Quick overview of the paper

The reader is highly encouraged to read the associated paper to fully understand the context of this post.

Firstly, the paper depicts the architecture and the results of the convolutional network used by the research team. The network is made of 4-hidden layers and predicts the value of the digit written on an image with an accuracy of about 98%.

One of the methods to increase the accuracy of a neural network is to increase the size of the dataset used to train the network. We are going to create new images by applying affine and elastic distortions to every image of the starting dataset that are roughly representing the properties of the hand. The team achieved a 99.6% accuracy by combining this neural network with elastic distortions.

About the dataset

The famous MNIST dataset is used for the training and the validation of the classifier. This dataset consists of 28x28 labeled images of handwritten digits. It is split into two sets: a training set of 60000 images and a test set of 10000 images. Here is an example of 20 random images from the MNIST dataset :

Example of images from the MNIST dataset

Figure 1 - Example of 2 random images for each class of digits from the MNIST dataset

A bit of theory

If you are confident with convolutional neural networks, feel free to skip the theory.

There are a lot of ways to introduce Convolutional Neural Networks. I am going to focus on the concept of layers rather than the one of neurons because I find it is suited to the analogy with filters when doing image processing (which is the case in this post). I recommend this excellent course if you want to fully understand convnets.

Convolutional Neural Networks

A Convolutional Neural Network (CNN), also shortened as convnet, is a type of Feedforward Neural Network.

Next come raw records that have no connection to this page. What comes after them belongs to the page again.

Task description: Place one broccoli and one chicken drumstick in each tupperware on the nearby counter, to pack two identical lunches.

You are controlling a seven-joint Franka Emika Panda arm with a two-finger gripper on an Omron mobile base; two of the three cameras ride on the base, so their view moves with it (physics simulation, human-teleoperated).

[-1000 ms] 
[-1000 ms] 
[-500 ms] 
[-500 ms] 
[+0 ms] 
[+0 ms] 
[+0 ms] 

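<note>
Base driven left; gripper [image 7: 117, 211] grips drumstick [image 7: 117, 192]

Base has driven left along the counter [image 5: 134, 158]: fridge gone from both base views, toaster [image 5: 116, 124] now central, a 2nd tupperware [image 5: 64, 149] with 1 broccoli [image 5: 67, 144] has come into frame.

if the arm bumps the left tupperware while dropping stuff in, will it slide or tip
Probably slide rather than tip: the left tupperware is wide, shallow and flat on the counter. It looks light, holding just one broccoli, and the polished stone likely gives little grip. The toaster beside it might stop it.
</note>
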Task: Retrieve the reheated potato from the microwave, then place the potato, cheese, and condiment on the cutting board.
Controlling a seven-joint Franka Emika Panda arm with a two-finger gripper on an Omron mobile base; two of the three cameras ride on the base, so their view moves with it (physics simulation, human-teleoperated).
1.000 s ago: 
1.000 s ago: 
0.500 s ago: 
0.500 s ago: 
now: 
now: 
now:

Hence, a CNN is a neural network that processes sequentially the input through layers that apply transformations to their inputs.

Convnets are usually constructed using four kinds of layers:

FC: Fully Connected layer
RELU: Rectified Linear Unit layer
CONV: Convolutional layer
POOL: Max-Pooling layer

A top-level model of a CNN is as follows :

$INPUT \rightarrow [[CONV+ \rightarrow RELU]* \rightarrow POOL*]* \rightarrow [FC \rightarrow RELU]* \rightarrow FC$

In our case, the convnet used in the paper is implemented as follows:

$INPUT \rightarrow CONV \rightarrow RELU \rightarrow CONV \rightarrow RELU \rightarrow FC \rightarrow RELU \rightarrow FC$

Fully Connected layers

Fully Connected layers are usually used to extract high-level features from its inputs.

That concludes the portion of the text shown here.